Damas,(SANA) La région d’Al‑Lejâh s’étend entre les gouvernorats de Daraa et de Soueida, dans le sud de la Syrie. Elle constitue une formation basaltique unique, riche en roches volcaniques, en cavités naturelles et en paysages façonnés par d’anciennes éruptions.
Cette région riche par sa nature, ses vestiges archéologiques et son héritage culturel, qui s’est transformée au fil des siècles en un véritable musée basaltique à ciel ouvert, préservant un patrimoine humain et civilisationnel reflétant l’originalité et l’authenticité du lieu.
De la forteresse basaltique à la reconnaissance par l’ICESCO
Selon les encyclopédies géographiques, Al-Lejâh, historiquement connue sous le nom de Trachonitide, est l’un des plus vastes champs volcaniques du sud de la Syrie. Elle se caractérise par un relief rocheux accidenté qui a contribué à préserver son patrimoine archéologique et naturel.
De la forteresse basaltique à la reconnaissance par l’ICESCO.Son inscription sur la liste du patrimoine de l’ICESCO, après quatorze années sans enregistrement de sites syriens, confirme sa valeur civilisationnelle et son caractère exceptionnel aux niveaux régional et international.

Al-Lejâh est un phénomène géologique unique au sud de la Syrie
Le Dr Mohammad Nasrallah a déclaré à SANA qu’Al-Lajât, surnommée la « Harra noire », s’est formée à partir d’anciennes coulées volcaniques et se distingue par son relief basaltique unique.
Sa valeur géologique, environnementale, culturelle et archéologique en fait un site exceptionnel associant patrimoine naturel et humain.
Plus de 500 sites archéologiques témoignent de la succession des civilisations
L’importance d’Al-Lejâh ne se limite pas à sa singularité géologique mais ce lieu a constitué un espace de peuplement humain et a abrite plus de 500 sites archéologiques datant de différentes époques, de la Préhistoire et de l’Âge du bronze jusqu’aux périodes grecque, romaine, byzantine et islamique, faisant d’elle un témoin exceptionnel de la succession des civilisations dans le sud de la Syrie.

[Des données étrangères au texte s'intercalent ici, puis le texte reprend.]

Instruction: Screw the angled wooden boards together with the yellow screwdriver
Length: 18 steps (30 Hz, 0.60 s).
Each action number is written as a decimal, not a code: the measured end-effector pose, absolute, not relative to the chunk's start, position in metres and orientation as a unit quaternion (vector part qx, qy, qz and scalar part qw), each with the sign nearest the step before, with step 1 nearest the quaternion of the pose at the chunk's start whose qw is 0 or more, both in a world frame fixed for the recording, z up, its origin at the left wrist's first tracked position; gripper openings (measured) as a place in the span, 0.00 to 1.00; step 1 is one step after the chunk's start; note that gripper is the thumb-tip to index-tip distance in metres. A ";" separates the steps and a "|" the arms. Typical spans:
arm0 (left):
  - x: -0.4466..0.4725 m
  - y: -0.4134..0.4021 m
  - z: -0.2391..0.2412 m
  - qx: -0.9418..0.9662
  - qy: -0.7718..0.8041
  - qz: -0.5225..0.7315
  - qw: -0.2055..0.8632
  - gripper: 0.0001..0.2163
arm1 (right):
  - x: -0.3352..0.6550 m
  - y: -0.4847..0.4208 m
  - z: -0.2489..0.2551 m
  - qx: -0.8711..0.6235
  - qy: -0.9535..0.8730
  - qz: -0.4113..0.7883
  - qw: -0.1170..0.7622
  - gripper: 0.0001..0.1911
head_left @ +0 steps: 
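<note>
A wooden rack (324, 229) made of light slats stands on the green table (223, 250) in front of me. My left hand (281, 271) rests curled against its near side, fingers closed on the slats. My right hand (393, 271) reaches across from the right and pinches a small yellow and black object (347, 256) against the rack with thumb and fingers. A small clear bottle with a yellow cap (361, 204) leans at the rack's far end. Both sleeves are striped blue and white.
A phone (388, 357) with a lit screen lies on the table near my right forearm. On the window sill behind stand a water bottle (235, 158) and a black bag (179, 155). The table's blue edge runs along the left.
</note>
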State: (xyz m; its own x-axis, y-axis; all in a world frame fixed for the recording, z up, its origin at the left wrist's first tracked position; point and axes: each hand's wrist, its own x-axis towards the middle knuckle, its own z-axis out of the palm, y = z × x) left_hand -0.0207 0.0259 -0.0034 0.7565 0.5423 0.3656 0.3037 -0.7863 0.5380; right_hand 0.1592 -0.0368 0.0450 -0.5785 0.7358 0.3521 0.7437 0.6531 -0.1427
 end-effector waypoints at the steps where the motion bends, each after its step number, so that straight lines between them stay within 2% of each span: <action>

Les sites archéologiques et historiques
Les sites archéologiques d’Al‑Lejâh s’étendent sur de vastes zones de la région et couvrent des périodes historiques variées. Parmi eux figurent des sites de l’âge du bronze, remontant au IIIᵉ millénaire av. J.-C..
Parmi les sites majeurs figurent « Sahar Al-Lejâh», avec son temple grec et son théâtre romain, ainsi que plusieurs villes et villages antiques, palais, forteresses et tours de guet.
La première réserve syrienne intégrée au RMRB
Selon le Dr Mohammed Nasrallah, Al-Lejâh a été classée réserve naturelle en 2006, puis reconnue par l’UNESCO en 2009 comme la première réserve syrienne intégrée au réseau mondial des réserves de biosphère (RMRB).
Il a ajouté que la région se distingue également par une riche biodiversité, abritant des espèces végétales et animales rares et endémiques, ainsi que plus de 42 espèces d’oiseaux migrateurs et sédentaires, ce qui renforce son importance environnementale et scientifique ajoutée.
Un patrimoine vivant, miroir de l’identité locale
L’importance d’Al-Lajât ne se limite pas à ses vestiges archéologiques et à son patrimoine naturel mais cette région possède également un riche patrimoine culturel vivant, marqué par le mode de vie bédouin, les traditions authentiques du Hauran, la poésie nabatéenne, les chants populaires et la dabké haouranaise, autant d’éléments qui reflètent son identité culturelle et humaine.
L’inscription d’Al-Lajât sur la liste du patrimoine de l’ICESCO constitue une étape importante pour renforcer la protection du site et promouvoir sa valeur culturelle, touristique et scientifique.